ではなぜ、DCD-SXで鋳鉄製だったドライブベースを、DCD-SX1では砂型鋳物アルミ製に変更することになったのか。

「砂型鋳物アルミは非常に素直な素材です。極端な言い方をすれば、鋳鉄に比べるとさらにフラットな特性を持っています。DCD-1650REからスタートした第2世代32bit DACは、第1世代で作り上げたサウンドステージからさらに一歩先に進み、エネルギーをしっかりと確保できました。そうなると、メカニズムで低重心を追求していくというような“イコライジング”はなるべく避け、そのエネルギーを素直に活かしたかった。その意味では、かつてのDCD-S1の思想に少し戻ったかもしれないですね」(米田氏)
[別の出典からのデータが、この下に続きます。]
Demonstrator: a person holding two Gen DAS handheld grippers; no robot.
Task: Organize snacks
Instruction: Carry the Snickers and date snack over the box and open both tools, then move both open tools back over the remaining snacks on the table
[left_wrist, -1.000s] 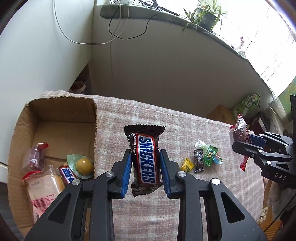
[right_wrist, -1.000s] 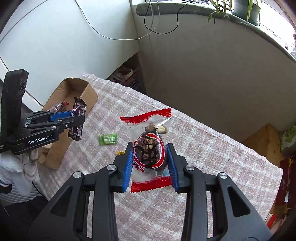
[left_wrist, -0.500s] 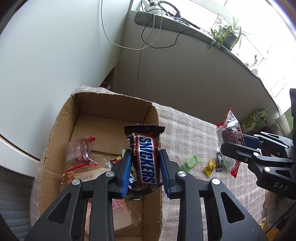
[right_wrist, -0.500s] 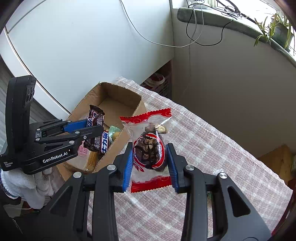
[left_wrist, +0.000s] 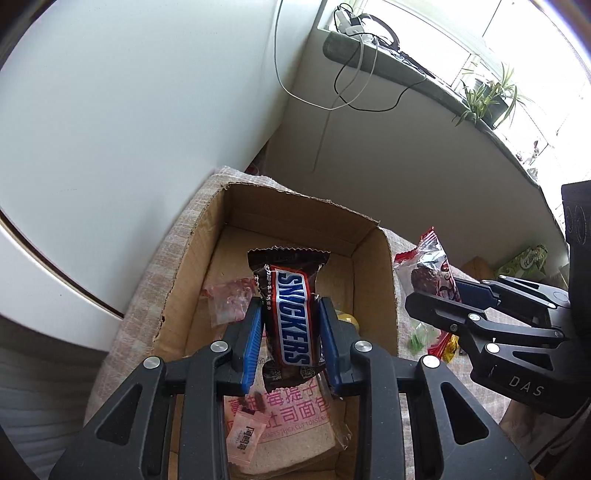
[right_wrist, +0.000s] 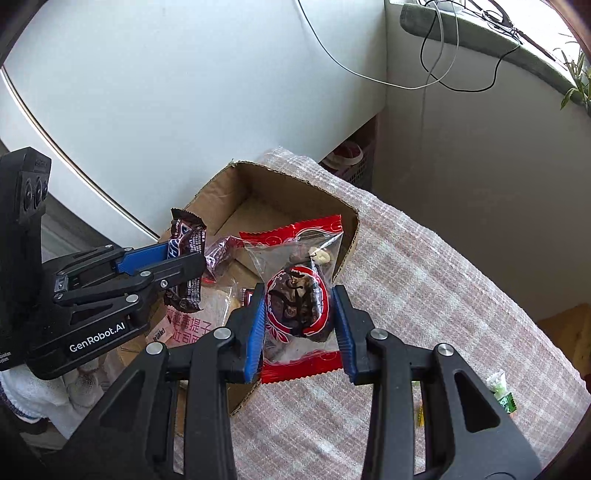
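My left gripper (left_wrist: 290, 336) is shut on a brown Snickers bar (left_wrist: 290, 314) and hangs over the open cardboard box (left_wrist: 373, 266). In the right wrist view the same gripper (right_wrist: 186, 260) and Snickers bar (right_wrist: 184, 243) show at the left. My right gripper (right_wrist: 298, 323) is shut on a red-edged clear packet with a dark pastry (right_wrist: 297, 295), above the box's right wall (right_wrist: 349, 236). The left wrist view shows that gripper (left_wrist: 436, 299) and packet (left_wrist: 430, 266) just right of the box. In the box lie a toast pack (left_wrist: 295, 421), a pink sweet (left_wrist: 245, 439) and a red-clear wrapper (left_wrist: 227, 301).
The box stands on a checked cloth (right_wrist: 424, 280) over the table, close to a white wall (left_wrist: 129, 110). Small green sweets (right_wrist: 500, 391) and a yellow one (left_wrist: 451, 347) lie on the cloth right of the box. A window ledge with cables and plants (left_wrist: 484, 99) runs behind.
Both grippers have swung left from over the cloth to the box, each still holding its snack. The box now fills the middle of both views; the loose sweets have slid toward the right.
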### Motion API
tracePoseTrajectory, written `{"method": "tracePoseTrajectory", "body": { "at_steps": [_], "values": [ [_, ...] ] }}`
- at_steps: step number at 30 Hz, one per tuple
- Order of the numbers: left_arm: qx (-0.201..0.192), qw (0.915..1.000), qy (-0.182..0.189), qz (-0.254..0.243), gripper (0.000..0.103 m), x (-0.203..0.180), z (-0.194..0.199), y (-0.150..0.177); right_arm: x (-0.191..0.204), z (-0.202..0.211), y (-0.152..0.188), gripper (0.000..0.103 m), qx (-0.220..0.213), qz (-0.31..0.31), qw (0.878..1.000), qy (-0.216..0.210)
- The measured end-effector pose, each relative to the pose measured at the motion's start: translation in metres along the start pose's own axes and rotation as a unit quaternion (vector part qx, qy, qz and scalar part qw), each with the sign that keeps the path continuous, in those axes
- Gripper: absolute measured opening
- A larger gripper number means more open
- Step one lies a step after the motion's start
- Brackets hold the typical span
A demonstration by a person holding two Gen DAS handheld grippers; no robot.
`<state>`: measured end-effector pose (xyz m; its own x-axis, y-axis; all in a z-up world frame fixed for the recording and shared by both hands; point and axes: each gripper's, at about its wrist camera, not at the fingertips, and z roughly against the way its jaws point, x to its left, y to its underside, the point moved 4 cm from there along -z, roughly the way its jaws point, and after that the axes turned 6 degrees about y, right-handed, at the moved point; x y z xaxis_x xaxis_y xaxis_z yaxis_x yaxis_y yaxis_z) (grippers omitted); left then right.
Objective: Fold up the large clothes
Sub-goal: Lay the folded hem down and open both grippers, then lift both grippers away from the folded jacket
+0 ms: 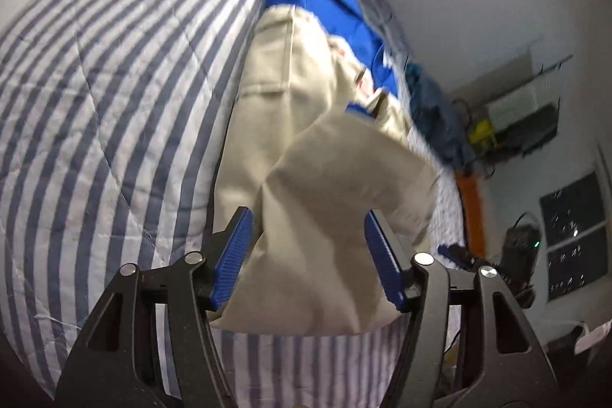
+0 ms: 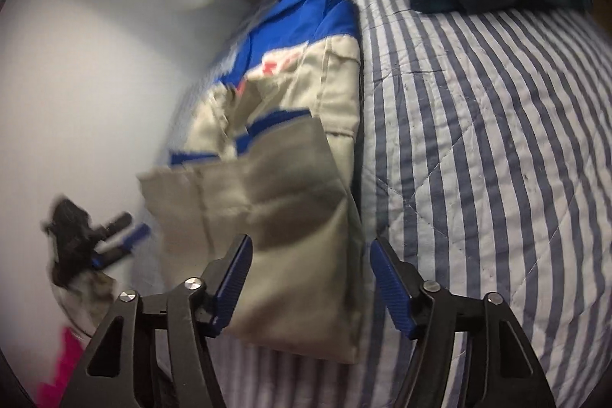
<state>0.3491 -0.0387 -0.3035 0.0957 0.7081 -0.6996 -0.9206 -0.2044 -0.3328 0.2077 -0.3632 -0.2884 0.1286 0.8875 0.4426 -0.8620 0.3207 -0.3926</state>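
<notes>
On the striped quilt [image 1: 114,102] lies a beige and blue garment [image 1: 325,178], its folded beige end reaching between the spread fingers of the left gripper [image 1: 310,236], whose pads stand clear of the cloth. Likewise the right gripper [image 2: 310,262] is spread, the garment's near corner lying between its fingers, unpinched.
</notes>
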Motion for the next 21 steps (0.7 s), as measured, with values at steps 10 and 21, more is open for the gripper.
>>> {"method": "tracePoseTrajectory", "body": {
  "at_steps": [10,21],
  "values": [
    [0.027,0.9993,-0.026,-0.01,0.015,0.006,-0.03,0.011,0.004,-0.032,0.019,0.043,0.025,0.013,0.999,0.02],
    [-0.02,0.9966,-0.029,0.075,0.006,0.032,-0.019,0.029,0.012,-0.018,0.025,0.003,0.006,0.018,0.999,0.032]
  ]
}}
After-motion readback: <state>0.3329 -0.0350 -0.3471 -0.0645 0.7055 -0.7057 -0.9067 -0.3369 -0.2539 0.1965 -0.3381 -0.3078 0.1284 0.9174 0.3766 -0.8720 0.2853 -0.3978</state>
DCD-SXで鋳鉄製だったドライブベースを、DCD-SX1では砂型鋳物アルミ製に変更。砂型鋳物アルミは音響素材としては非常に優れた特性を持つ
米田氏は実際に砂型鋳物アルミベースの試作を見せてくれた。「砂型鋳物アルミは、どろどろに溶かしたアルミを砂型に流して、自然冷却を行って成型します。よってダイキャストと比べれば不純物が多いので、音響素材として様々なメリットがあります。不純物や気泡が中に入っているというのは、外側が適度に固く中が柔らかいという、ちょうど“あんパン”のような状態です。そのため、叩いたときの減衰の仕方がものすごく自然なのです。ダイキャストだと固有の音がして、こううまくはいきません」

一方で砂型は精度を取るのが難しく、精度が必要な部分は切削加工を行う必要があるので、製造は難しい。しかし、デノンは長年手がけてきた放送用の業務機器で砂型鋳物アルミを用いてきた。業務用機器は、民生機では考えられないレベルの信頼性が求められる一方で、数多くは作れない。そんな「手作業の世界」だからこそ実現していた砂型鋳物アルミの技術を、DCD-SX1は継承したのだ。なお、本機ではトランスのベースにもこの砂型鋳物アルミが用いられている。